- Problem statement -
What is needed is each line of the data below that holds the string "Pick".

──────── Record extracts ────────

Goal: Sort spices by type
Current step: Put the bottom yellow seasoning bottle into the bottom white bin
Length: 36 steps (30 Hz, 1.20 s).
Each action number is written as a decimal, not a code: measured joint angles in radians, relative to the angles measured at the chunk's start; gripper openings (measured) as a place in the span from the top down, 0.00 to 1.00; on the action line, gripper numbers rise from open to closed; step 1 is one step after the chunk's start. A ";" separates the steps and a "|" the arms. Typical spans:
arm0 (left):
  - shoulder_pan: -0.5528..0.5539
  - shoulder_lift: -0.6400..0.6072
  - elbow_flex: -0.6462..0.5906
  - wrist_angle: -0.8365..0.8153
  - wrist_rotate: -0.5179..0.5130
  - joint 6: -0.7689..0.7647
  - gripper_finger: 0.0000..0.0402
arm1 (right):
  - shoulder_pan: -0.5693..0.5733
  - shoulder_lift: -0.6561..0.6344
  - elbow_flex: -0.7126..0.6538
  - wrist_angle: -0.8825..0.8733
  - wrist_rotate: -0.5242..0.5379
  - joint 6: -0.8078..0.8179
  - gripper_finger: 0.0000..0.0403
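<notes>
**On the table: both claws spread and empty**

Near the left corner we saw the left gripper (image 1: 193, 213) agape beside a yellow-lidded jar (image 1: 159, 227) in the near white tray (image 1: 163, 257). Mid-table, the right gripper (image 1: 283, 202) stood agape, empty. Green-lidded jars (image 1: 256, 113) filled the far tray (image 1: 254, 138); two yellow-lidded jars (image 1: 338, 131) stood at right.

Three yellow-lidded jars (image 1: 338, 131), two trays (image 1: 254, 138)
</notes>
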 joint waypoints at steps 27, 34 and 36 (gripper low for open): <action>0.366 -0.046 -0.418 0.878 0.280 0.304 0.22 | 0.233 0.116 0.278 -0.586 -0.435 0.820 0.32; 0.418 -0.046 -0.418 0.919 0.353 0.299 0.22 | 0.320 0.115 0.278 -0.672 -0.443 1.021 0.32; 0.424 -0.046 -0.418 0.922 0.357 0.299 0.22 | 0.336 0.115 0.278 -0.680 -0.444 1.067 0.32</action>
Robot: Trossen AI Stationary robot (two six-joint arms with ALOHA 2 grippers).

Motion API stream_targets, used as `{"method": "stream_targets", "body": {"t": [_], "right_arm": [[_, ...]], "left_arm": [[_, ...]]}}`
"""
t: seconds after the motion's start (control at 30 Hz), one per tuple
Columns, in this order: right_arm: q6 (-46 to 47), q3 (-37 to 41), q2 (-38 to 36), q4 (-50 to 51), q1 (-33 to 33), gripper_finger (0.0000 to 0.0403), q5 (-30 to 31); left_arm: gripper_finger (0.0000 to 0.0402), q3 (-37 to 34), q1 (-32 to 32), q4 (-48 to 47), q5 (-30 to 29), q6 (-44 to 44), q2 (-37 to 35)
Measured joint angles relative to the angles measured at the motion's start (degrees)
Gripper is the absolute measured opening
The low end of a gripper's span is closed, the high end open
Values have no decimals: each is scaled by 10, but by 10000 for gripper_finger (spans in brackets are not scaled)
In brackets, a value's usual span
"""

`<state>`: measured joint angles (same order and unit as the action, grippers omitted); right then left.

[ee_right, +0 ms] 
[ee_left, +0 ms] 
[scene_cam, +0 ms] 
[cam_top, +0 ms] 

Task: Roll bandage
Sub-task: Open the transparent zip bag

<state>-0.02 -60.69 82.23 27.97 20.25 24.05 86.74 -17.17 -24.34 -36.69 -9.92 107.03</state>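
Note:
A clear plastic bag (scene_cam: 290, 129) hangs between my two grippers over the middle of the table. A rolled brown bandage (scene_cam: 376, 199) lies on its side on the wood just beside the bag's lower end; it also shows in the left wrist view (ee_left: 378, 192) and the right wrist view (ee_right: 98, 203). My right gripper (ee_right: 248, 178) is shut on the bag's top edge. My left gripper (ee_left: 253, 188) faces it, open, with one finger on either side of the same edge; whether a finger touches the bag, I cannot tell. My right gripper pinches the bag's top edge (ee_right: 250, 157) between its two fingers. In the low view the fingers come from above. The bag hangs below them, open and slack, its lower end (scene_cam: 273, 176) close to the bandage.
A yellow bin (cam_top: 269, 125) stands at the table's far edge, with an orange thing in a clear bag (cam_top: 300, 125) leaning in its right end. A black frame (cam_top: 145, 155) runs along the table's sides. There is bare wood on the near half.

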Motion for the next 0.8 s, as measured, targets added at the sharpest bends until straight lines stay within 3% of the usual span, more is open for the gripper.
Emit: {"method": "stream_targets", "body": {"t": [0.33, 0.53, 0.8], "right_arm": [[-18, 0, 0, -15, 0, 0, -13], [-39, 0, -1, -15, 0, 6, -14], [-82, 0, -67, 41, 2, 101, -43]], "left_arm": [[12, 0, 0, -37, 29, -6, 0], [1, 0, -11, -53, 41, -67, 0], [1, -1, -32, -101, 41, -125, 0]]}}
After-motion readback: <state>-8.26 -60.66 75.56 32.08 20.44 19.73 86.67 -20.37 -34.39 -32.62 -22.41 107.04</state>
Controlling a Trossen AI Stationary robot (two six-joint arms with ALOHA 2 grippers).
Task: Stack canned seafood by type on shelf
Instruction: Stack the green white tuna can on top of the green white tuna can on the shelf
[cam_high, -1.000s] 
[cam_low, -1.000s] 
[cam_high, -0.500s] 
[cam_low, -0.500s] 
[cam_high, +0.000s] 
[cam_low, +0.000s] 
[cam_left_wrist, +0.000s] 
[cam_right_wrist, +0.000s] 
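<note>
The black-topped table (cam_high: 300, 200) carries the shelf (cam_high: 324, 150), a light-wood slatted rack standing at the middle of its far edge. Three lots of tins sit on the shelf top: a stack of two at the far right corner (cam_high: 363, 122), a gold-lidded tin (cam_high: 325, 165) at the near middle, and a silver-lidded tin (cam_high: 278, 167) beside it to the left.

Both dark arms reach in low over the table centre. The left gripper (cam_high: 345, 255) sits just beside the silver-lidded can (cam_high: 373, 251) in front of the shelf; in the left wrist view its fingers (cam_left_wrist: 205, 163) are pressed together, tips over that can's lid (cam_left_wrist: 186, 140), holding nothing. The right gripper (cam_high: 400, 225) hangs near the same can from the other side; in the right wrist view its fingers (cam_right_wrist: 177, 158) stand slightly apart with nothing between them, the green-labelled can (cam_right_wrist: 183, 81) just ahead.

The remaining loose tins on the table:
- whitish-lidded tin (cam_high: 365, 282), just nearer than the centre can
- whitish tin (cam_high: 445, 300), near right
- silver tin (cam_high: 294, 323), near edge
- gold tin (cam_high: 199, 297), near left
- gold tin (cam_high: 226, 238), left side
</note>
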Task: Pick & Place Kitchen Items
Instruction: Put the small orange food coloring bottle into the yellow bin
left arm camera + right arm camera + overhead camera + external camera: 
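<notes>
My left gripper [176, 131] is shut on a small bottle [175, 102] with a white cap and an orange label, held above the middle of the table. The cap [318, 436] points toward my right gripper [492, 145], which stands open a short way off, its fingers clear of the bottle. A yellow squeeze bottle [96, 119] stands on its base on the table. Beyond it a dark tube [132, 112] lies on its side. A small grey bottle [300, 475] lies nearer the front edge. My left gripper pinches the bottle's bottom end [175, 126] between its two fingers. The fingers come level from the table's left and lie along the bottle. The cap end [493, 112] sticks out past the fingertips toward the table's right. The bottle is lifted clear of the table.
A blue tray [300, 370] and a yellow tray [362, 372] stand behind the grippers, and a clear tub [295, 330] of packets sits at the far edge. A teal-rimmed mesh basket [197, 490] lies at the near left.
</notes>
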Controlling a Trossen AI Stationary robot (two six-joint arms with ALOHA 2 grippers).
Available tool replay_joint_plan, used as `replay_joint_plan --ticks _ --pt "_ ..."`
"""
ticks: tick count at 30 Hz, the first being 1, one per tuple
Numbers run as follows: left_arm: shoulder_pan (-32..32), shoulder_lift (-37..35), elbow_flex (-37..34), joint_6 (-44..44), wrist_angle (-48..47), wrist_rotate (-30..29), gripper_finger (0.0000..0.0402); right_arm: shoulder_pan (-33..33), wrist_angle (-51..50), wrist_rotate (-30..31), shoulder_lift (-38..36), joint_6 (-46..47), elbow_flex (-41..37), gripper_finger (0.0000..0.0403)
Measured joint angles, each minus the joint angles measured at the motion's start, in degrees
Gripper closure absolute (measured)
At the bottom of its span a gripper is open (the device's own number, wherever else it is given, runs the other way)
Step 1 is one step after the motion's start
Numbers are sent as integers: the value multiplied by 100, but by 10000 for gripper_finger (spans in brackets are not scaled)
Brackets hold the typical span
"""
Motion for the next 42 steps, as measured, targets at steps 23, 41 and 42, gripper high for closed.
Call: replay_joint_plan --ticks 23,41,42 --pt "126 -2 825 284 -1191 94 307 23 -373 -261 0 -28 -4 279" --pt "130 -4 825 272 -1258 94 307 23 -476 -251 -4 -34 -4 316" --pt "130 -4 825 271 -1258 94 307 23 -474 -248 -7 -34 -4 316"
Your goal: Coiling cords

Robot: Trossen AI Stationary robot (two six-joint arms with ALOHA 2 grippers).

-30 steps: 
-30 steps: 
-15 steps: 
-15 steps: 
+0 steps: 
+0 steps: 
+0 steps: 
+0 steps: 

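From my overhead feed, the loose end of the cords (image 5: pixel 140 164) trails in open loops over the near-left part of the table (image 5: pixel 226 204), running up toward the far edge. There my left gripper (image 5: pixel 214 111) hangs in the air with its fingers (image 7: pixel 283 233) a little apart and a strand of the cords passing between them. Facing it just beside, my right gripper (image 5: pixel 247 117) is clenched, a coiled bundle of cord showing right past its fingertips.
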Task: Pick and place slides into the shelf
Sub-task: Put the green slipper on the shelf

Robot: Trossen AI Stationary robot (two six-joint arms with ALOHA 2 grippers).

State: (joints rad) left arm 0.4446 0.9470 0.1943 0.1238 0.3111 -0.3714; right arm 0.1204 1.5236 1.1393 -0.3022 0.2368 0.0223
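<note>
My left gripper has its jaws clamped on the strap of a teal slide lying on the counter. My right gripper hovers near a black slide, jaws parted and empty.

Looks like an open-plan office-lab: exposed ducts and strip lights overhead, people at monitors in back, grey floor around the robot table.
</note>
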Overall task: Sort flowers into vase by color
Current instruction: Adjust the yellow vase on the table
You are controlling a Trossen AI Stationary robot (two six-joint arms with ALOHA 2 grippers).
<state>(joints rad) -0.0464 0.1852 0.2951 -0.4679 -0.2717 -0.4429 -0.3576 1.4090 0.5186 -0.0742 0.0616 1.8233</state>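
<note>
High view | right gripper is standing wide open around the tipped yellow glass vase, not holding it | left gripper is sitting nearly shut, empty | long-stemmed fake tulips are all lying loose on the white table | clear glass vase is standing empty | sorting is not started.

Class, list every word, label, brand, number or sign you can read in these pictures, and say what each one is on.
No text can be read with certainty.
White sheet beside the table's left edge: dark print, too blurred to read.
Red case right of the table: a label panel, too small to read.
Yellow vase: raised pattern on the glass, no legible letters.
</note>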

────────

- Response to the exercise -
Task: Pick & Place Kitchen Items
Task: Pick and place slides into the shelf

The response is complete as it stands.